Therefore, the test procedure preferably involves at least one period in which the subject performs a specified exercise and at least one period in which the subject rests after completing the exercise, although it will be appreciated from the discussion below that, depending on the specific parameters to be obtained from the heart rate and pulse arrival time measurements, the test procedure (i.e. the time frame over which measurements of the heart rate and pulse arrival time are collected) can comprise multiple periods of exercise and rest, or could include just a single period of exercise without a rest period. Preferably (although this is not essential), the subject starts the test procedure (or first exercise period in the test procedure) with their heart rate at or near their resting heart rate and their pulse arrival time at or near their resting pulse arrival time rate.

The specified exercise can comprise any suitable exercise that will result in the heart rate of the subject increasing, so for example walking, riding an exercise bike or running on a treadmill would be suitable exercises.

Once sufficient measurements of the heart rate and pulse arrival time have been obtained (the number of measurements required being dependent on the particular parameters to be determined), the measurements of heart rate and pulse arrival time are compared (step 103) to determine one or more parameters relating to the mechanical heart pumping function and the status of the vasculature of the subject 10.

The comparison and parameter extraction are described in more detail below. A set of graphs illustrating the changes in different standard cardiovascular system parameters over a number of activity and resting phases for a fit and healthy 25 year old subject are shown in Figure 4. In particular, the graphs show the variations of heart rate, pulse arrival time (PAT), pre-ejection period (PEP), and systolic and diastolic blood pressure (SBP, DBP) for the subject during five phases of a test procedure which (as shown by the activity graph) starts with a resting period, followed by physical exercise at 75 W, another resting period, physical exercise at 175 W and a final resting period. It will be appreciated that these measurements will be obtained by a device 2 that contains additional sensors to the heart rate sensor 4 and pulse arrival time sensor 6.

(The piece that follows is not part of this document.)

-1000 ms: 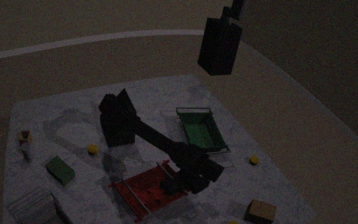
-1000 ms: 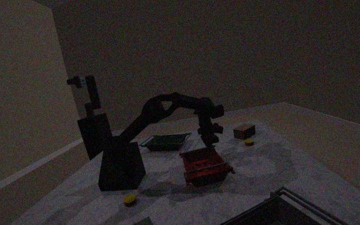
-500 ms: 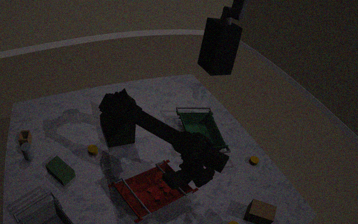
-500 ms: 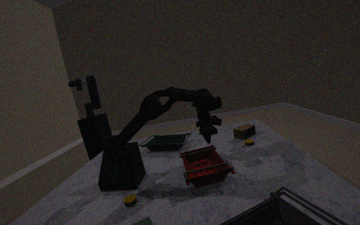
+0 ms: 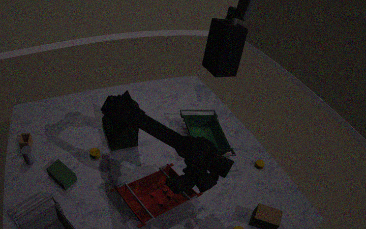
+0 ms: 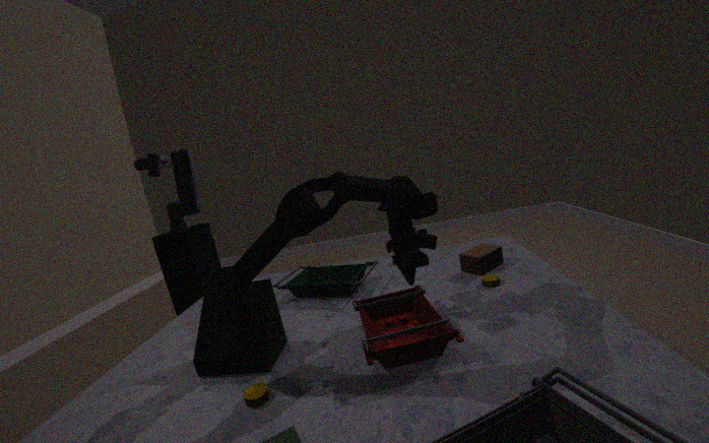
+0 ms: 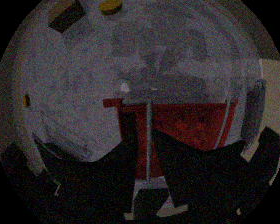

From Figure 4, it can be seen that at the beginning of the test procedure, the subject has a PAT of 220 ms and a PEP of 90 ms. During the test procedure, significant changes of the systolic blood pressure are induced, whereas the diastolic blood pressure remains almost constant compared to the blood pressure measurement accuracy. The maximal heart rate during the test procedure is 134 beats/min. For this specific subject, it can be seen that during the first activity phase and the following resting period the PEP changes jointly with the PAT (5PAT_max = -55 ms) and almost no PTT variation is observed. The PAT and PEP reach their base levels again after a first recovery period of 4 minutes. However, in the second activity phase, the maximum PEP variation is roughly the same of the first phase, but the PAT is smaller indicating a significant contribution by δΡΤΤ of about -20 ms (in the PAT/PEP graph, the upper line in the second activity phase is that representing the PEP while the lower line is that representing the PAT). This δΡΤΤ disappears quickly in the second recovery phase. PEP and PAT then evolve in parallel reaching their base levels within 5 minutes.

Figure 5 shows a corresponding set of graphs illustrating the changes in these standard cardiovascular system parameters over the same activity and resting phases for a 34 year old subject who does not regularly exercise. In this case, during both activity phases and the following resting phases, there are contributions of δΡΕΡ as well as δΡΤΤ (again, in the PAT/PEP graph, the upper line shows the PEP while the lower line shows the PAT). For the first activity period there is a δΡΤΤ = -15 ms and during the second activity period there is a δΡΤΤ = -30 ms. The baseline levels of PAT and PEP from the beginning of the test procedure are not reached again in the allowed recovery phases, which indicates that the subject requires a longer recovery or recuperation time for PEP and PAT compared to heart rate.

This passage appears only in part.